Re: [RESOLVED] Abnormal Unrolling
Quote:
Originally Posted by
Shaggy Hiker
I'm not sure you can write a CTE in SSMS,
Yes, you can (to quote Obama :-))
Quote:
but you sure can't in Access.
No, you can't (to quote Trump *?*)
Re: [RESOLVED] Abnormal Unrolling
That was poorly stated on my part. I know you can write a CTE in SSMS. What I meant to say was that I'm not sure you can write a CTE in SSMS without writing SQL. If all you do is drag tables into a designer, fiddle with joins, etc., without ever touching the raw SQL, is it still possible to create a CTE?
Re: [RESOLVED] Abnormal Unrolling
Quote:
Originally Posted by
Shaggy Hiker
That was poorly stated on my part.
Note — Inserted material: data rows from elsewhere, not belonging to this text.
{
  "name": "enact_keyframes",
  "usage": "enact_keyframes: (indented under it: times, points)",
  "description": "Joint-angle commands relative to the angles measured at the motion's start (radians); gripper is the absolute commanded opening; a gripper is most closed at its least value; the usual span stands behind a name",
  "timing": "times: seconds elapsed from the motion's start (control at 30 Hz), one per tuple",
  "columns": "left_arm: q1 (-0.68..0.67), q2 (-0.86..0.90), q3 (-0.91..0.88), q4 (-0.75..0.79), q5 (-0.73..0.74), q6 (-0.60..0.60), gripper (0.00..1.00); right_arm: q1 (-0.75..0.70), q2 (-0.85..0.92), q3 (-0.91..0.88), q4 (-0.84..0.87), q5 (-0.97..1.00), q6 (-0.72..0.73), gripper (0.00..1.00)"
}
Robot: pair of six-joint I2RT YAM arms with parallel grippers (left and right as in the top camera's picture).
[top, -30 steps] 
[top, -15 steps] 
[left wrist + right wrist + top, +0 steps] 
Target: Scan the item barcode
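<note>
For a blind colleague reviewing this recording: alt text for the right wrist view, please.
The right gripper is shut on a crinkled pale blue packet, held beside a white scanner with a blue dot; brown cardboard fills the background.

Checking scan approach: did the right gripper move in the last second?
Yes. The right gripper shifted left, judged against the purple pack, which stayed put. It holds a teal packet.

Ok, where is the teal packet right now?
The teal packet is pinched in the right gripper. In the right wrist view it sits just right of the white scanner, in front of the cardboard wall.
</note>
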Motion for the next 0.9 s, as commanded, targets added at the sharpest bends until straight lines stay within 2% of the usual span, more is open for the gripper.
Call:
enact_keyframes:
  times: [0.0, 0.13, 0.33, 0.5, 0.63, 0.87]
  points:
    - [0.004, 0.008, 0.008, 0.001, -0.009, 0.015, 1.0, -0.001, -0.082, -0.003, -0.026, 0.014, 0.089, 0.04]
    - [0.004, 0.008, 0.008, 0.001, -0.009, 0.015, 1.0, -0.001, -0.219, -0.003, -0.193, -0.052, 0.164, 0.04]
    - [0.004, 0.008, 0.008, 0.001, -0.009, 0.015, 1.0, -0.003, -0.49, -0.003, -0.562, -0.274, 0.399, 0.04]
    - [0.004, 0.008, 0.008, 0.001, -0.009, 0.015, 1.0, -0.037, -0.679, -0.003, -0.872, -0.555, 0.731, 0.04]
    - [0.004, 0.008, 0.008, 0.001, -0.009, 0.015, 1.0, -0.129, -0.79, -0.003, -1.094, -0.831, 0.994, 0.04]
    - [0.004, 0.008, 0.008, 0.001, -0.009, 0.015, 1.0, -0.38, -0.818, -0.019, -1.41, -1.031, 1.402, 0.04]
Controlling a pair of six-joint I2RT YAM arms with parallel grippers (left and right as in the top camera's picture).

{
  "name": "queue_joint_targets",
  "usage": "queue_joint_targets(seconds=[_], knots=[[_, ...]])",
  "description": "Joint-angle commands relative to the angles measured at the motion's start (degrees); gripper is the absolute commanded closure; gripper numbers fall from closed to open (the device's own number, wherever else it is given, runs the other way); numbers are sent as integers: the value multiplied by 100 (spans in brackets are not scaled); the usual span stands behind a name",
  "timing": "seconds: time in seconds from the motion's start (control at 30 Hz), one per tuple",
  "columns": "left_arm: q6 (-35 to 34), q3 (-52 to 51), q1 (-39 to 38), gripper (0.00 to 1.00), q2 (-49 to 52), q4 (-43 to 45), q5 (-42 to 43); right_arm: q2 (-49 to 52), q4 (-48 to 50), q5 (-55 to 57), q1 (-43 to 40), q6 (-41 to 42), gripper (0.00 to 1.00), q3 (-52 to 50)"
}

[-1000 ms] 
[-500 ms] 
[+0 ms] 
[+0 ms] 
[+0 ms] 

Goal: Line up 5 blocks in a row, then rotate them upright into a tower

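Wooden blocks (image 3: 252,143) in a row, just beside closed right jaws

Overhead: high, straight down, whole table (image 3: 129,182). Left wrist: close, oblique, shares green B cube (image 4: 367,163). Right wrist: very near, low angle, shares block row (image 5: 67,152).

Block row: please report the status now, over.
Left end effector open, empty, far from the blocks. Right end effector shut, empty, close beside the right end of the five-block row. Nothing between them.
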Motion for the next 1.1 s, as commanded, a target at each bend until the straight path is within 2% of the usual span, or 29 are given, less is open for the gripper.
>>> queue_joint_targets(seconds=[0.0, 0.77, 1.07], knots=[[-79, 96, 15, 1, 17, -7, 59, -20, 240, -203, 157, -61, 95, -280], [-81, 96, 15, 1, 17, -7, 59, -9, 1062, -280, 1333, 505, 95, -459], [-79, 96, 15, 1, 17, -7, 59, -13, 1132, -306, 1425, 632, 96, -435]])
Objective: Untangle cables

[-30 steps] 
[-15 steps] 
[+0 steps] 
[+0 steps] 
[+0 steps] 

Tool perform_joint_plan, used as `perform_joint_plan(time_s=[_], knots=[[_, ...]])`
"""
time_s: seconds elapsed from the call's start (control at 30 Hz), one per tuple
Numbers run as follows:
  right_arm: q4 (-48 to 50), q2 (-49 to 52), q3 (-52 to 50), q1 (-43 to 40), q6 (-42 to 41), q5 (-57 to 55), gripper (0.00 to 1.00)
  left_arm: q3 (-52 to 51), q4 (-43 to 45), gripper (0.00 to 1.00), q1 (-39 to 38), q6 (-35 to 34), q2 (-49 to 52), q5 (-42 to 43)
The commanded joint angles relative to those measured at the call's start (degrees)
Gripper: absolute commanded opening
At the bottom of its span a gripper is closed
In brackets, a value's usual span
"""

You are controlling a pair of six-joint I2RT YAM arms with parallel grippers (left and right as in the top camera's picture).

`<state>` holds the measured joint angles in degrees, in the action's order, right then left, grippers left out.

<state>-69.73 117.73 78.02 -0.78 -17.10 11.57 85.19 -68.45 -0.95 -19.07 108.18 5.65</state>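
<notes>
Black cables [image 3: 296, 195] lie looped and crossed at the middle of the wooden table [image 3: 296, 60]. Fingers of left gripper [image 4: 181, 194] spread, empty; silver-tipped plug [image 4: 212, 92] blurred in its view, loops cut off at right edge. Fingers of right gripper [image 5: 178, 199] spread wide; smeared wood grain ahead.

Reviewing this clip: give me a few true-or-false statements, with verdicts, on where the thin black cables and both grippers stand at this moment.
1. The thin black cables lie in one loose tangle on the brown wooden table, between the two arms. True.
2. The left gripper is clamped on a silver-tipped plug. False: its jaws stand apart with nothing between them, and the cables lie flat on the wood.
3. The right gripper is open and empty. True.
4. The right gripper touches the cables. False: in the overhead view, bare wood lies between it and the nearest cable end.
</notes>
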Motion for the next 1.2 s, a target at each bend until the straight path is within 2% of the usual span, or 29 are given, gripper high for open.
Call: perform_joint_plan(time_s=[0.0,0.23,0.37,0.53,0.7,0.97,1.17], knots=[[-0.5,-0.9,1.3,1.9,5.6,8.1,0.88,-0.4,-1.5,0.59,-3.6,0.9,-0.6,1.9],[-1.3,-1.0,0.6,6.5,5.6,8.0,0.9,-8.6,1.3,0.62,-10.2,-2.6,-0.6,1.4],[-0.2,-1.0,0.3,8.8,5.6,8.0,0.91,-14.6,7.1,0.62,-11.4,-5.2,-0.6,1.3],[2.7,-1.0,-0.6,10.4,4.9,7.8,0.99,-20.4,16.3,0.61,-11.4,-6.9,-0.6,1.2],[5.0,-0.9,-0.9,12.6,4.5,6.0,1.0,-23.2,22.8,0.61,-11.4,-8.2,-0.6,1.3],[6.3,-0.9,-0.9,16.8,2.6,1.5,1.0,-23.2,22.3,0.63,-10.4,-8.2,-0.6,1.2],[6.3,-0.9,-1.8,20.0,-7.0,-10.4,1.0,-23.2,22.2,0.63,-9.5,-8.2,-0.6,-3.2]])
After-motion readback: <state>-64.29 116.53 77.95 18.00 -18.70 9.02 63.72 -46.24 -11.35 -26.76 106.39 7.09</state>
I know you can write a CTE in SSMS. What I meant to say was that I'm not sure you can write a CTE in SSMS without writing SQL. If all you do is drag tables into a designer, fiddle with joins, etc., without ever touching the raw SQL, is it still possible to create a CTE?
Ahh….. don’t think so.
OTOH, never used those „click and dragdrop“-thingies in any db-client.
always used SQL, so I shouldn’t talk :)